[Records from a data collection]
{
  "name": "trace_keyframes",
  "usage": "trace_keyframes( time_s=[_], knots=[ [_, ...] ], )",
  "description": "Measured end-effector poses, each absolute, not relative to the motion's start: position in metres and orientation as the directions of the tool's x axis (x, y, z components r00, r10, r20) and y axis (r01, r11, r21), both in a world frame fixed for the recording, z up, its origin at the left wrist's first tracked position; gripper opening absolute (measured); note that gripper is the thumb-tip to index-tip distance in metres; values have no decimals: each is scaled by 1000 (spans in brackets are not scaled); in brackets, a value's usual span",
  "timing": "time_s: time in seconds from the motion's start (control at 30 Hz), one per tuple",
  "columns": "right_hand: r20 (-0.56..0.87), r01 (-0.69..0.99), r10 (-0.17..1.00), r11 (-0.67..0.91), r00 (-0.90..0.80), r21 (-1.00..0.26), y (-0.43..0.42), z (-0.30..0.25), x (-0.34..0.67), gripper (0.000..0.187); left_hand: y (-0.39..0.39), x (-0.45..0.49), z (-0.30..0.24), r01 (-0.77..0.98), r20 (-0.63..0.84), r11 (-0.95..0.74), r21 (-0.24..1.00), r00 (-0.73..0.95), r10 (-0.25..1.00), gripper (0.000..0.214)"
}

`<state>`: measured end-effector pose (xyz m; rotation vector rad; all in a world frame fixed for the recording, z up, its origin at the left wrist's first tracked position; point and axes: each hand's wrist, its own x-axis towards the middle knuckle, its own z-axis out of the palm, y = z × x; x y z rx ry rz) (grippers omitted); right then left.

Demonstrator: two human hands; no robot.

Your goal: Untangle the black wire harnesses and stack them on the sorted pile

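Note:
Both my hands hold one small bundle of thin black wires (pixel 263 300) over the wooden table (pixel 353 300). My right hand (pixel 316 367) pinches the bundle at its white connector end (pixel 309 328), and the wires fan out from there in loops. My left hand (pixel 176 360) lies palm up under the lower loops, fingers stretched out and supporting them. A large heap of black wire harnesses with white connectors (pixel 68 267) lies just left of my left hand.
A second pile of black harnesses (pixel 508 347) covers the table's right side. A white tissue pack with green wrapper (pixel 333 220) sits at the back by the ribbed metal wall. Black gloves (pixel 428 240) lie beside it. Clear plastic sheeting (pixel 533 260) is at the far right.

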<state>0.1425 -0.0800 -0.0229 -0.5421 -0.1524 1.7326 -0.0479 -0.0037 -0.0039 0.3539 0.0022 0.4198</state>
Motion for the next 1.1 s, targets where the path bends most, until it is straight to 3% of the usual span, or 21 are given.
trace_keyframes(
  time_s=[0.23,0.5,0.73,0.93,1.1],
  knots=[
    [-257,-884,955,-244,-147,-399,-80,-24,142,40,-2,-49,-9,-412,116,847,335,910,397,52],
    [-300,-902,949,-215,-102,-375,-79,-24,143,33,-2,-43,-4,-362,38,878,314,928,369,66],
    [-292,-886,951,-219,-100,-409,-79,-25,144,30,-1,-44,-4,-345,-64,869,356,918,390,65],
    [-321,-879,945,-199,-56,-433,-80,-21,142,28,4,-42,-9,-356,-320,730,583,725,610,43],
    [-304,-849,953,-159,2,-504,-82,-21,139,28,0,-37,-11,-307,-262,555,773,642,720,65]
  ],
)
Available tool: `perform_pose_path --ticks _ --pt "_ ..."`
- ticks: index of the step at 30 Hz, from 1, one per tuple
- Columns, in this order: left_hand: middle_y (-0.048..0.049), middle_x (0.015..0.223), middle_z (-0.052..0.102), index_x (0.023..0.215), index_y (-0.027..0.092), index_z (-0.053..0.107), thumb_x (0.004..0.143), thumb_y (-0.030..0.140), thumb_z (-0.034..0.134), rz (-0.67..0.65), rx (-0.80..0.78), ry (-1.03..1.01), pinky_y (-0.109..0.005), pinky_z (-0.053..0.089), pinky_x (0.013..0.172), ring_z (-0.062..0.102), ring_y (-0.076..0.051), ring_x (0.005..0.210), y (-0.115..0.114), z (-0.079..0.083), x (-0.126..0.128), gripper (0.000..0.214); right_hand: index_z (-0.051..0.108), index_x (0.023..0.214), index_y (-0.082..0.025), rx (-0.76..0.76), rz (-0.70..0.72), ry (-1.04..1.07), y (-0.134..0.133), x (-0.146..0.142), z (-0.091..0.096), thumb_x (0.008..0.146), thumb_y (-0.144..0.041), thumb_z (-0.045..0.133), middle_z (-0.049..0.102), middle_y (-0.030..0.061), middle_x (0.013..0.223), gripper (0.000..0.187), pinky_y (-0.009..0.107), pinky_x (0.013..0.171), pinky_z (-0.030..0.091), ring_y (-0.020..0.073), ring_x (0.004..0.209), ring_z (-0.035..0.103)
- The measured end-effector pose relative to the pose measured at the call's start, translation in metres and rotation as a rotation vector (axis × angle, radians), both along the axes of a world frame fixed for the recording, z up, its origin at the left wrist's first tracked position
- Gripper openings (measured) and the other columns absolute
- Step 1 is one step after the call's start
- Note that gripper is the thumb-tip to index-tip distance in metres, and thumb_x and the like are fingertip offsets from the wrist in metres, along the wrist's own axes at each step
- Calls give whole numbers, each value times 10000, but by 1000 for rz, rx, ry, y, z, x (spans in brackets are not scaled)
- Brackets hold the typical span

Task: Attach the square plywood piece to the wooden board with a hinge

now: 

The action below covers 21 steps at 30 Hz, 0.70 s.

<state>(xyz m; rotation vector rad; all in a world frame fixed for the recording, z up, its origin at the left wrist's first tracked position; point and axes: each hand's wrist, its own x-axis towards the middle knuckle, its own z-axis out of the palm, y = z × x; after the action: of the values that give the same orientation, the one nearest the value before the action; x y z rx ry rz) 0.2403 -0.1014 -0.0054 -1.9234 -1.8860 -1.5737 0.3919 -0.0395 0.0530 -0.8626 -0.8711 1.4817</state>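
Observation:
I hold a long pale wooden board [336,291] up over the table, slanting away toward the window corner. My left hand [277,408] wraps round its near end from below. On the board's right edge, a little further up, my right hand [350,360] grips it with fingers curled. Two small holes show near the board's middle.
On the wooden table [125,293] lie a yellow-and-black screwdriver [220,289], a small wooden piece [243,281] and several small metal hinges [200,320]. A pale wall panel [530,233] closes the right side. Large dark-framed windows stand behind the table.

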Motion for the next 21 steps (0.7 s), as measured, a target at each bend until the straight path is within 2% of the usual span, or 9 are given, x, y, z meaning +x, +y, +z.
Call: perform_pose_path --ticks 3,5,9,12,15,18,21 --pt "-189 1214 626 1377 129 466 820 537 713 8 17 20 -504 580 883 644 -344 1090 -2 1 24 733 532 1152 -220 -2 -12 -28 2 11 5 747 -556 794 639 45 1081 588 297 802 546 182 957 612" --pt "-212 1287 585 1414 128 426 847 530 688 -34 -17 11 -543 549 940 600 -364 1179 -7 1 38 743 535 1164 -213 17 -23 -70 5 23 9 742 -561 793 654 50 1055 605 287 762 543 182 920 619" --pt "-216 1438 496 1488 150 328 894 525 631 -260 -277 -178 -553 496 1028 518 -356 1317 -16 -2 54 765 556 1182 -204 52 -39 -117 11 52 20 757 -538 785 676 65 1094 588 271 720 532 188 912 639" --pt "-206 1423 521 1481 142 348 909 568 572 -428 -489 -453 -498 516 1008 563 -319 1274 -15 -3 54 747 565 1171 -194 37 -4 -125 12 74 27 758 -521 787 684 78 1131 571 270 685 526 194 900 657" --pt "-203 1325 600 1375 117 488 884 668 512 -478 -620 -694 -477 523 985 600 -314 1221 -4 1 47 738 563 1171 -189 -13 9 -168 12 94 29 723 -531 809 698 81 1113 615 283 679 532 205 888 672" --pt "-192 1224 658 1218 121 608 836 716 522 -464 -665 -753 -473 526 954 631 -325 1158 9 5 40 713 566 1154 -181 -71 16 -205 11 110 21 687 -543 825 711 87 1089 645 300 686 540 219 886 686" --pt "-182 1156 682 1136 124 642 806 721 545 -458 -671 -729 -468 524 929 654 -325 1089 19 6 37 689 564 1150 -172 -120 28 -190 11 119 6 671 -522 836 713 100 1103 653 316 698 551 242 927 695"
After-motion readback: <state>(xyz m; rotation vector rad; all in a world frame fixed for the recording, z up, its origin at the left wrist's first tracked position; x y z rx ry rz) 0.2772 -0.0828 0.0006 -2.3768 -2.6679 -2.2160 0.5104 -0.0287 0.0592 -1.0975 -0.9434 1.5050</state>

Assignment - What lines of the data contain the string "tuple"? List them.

Output for this exercise -
  "timing": "time_s: time in seconds from the motion's start (control at 30 Hz), one per tuple",
- ticks: index of the step at 30 Hz, from 1, one per tuple

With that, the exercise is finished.